Starring Camille Keaton, Cristina Galbo, Fabio Testi
"Do you always have to be so piss elegant?"
Considered a masterpiece of the Giallo genre, What Have They Done to Solange is, admittedly, a beautiful film to look at. That's not surprising, given its impeccable pedigree. Solange was shot by sex n' sadism expert Joe D'Amato, directed by one of Sergio Leone's cinematographers, Massimo Dallamano, and scored by Ennio Morricone. It also features a bevy of breezy, natural beauties in its cast, including I Spit On Your Grave star Camille Keaton, Christina Galbo (Living Dead at the Manchester Morgue), and Pilar Castel (The Torture Chamber of Baron Blood). All of this should, naturally, lead you to believe that you're in for a rare treat. And that's what you get, if you consider a boredom-induced nap a treat.
Enrico Rosseni (Fabio Testi) is a professor at an all-girl's school. He is married to a cold, shrewish German woman, Herta (Karin Baal). So, naturally, he sleeps with his students. One afternoon he's out on a rowboat, putting the moves on one such young charge, Elizabeth (Cristina Galbo). Liz manages to ward off his advances long enough to witness a murder in the woods.
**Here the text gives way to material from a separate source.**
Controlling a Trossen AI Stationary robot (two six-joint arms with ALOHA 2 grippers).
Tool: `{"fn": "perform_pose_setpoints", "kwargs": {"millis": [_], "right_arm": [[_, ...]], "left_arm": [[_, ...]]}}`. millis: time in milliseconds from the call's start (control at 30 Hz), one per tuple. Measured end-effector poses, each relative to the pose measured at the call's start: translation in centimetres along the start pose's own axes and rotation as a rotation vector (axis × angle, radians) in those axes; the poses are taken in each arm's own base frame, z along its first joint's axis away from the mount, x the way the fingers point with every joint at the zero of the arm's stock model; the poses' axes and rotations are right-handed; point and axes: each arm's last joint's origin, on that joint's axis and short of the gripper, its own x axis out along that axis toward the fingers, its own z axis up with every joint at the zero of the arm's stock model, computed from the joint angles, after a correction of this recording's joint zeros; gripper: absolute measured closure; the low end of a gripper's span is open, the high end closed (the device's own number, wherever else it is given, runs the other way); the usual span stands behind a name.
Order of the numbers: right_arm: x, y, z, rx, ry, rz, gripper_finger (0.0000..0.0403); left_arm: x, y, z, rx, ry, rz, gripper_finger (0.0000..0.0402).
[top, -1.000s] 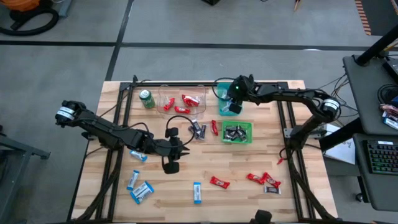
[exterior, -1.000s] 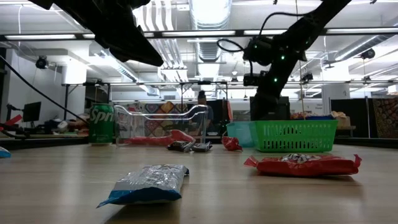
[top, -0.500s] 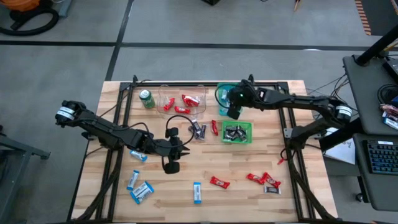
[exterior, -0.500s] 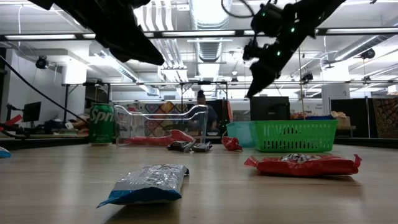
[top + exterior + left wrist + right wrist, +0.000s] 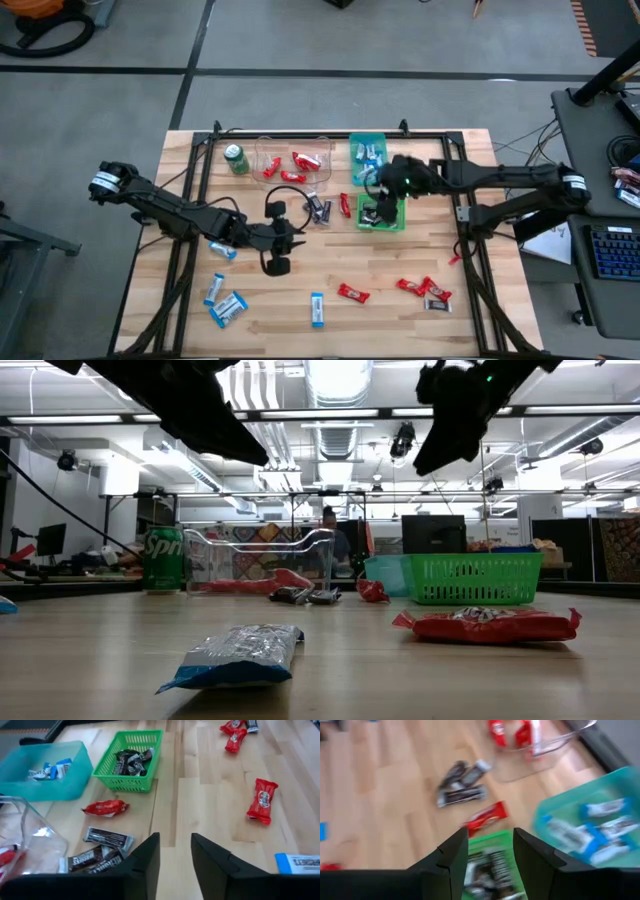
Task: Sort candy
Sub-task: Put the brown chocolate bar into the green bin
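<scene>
Pale wooden planks form the work surface (image 5: pixel 400 262), seen from above with the right hand (image 5: pixel 377 197) poised over the green mesh basket (image 5: pixel 400 225) of dark brown wrapped bars, the teal tub (image 5: pixel 353 150) of blue-and-white bars just behind it. One shiny red wrapped bar (image 5: pixel 346 205) lies just beside the basket on the side toward the left arm, its long axis running roughly front to back; the right hand is the nearer of the two. The left hand (image 5: pixel 287 238) waits mid-surface, near a cluster of dark brown wrapped bars (image 5: pixel 318 209).

From table height, both arms hang above the surface; a clear plastic box (image 5: pixel 262 563) and a green drink can (image 5: pixel 163 560) stand at the back.

At the left wrist, the fingers (image 5: pixel 142 862) stand narrowly parted and empty, the dark bars close ahead.

At the right wrist, blunt fingers (image 5: pixel 455 857) are spread and hold nothing, with the red bar lying slantwise just beyond them. Reaching it looks a short move outward from the basket.
</scene>
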Motion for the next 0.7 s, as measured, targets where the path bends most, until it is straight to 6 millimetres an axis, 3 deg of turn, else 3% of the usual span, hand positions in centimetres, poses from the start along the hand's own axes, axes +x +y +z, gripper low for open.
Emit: {"fn": "perform_pose_setpoints", "kwargs": {"millis": [333, 533, 700], "right_arm": [[-1.1, 6.2, -2.1, -0.011, 0.059, 0.182, 0.0259], [-2.1, 9.1, -3.4, -0.036, 0.06, 0.233, 0.0259], [-2.7, 10.4, -4.0, -0.03, 0.057, 0.245, 0.0259]], "left_arm": [[1.2, -0.4, -0.6, 0.176, 0.03, 0.008, 0.0233], [4.0, -0.4, -1.8, 0.343, 0.067, 0.029, 0.0228], [6.1, 1.2, -2.5, 0.399, 0.112, 0.077, 0.0228]]}}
Both of the secret lovers keep their mouths shut about the incident until further bodies - all of 'em Elizabeth's school chums - start to pile up around campus. Every victim dies the same way - stabbed through the vadge with a big shiny knife. Ouch.
Feeling guilty about her silence, Liz spills the beans to the cops. Then she gets summarily drowned in her bathtub.
Enrico and Herta - bonded once again, now that his mistress has been snuffed - band together to find the girl-killer. Enrico's hunt leads him to a very groovy photographer/Jimi Hendrix rip-off who tips him off that a mysterious (and currently missing) girl named Solange is the key to solving the mystery.
How does he know this? Because he's fucking cool, man. That's how.
Meanwhile, this guy here serves as the red-herring. He's another teacher in the school. He carved out a little hole in the wall so he can watch the girls shower together. Just like in Porkys!
Solange (Camille Keaton) suddenly pops up out of nowhere and starts wandering around, which brings the whole hazy house of cards crashing down on the heads of Enrico and the cops.
Eventually the killer kidnaps Brenda (Claudia Butenuth) and she explains the whole sordid tale via sepia-toned flashbacks.
And everything ties up neatly. Weirdly, but neatly. The end.
That is, of course, the short version. At nearly two-hours long, Solange takes its sweet fuckin' time getting to the point. For example, the first 45 minutes are dedicated wholly to the cops trying to get Enrico to admit he saw the first murder. That's it. 45 minutes of Italian dudes in sports coats yapping at each other. I am aware that Giallo is not a genre known for its whiplash pacing, but even still, this thing lurches along like half-frozen pancake syrup. That's not really a condemnation - it's still a gorgeous looking film, full of color and fluid camerawork and sunny, skinny blondes riding bicycles - but if I were you, I'd gulp down a few cups of espresso before taking Salonge on, lest you snooze away half the afternoon, like I did.
PS: Solange is an Italian film with (mostly) Italian actors, but it was shot in England, and the non-English speaking cast members did all their lines in phonetic English, ala Bela Lugosi. Their lines were later dubbed over by voice-over actors, but the effect is much smoother than usual.